Task to complete =
Could you copy the data that follows exactly as written, but drop the pictures?

Information shown =
★ ★ ★
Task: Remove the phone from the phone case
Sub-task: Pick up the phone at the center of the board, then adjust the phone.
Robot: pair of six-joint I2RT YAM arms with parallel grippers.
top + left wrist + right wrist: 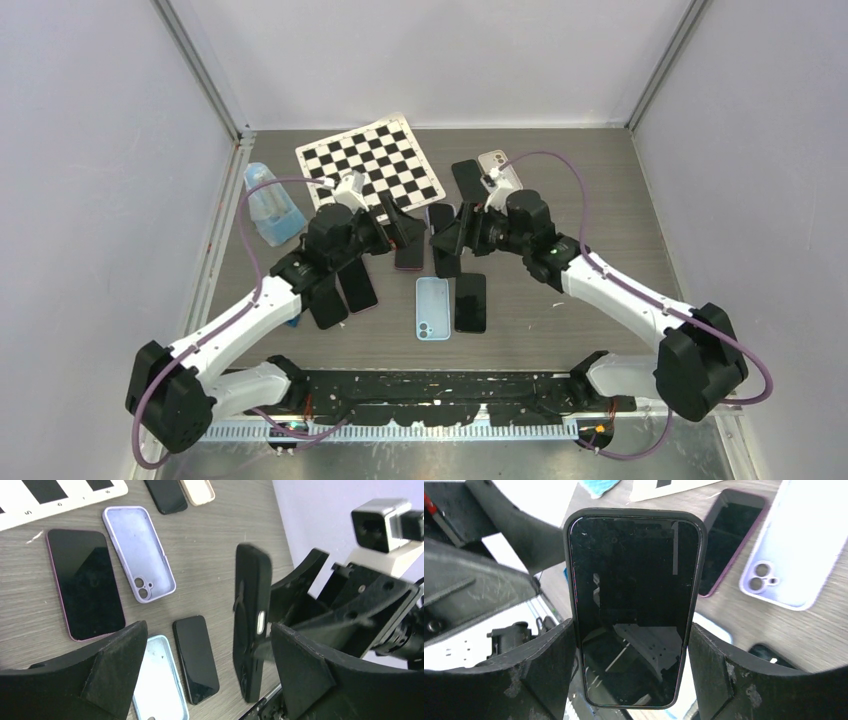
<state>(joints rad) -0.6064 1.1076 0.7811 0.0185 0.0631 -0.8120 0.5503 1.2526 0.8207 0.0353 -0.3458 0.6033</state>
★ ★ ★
Answer space =
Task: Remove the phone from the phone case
Sub-task: Pick up the phone at the center of the board, then adjust the phone.
Robot: pair of six-joint I2RT YAM arms with parallel grippers.
top + left wrist + right wrist: 
<state>(joints rad) -0.6064 1.1076 0.7811 0.0185 0.0631 -0.8120 0.5503 1.2526 0.8207 0.0353 -0.3458 0.6033</state>

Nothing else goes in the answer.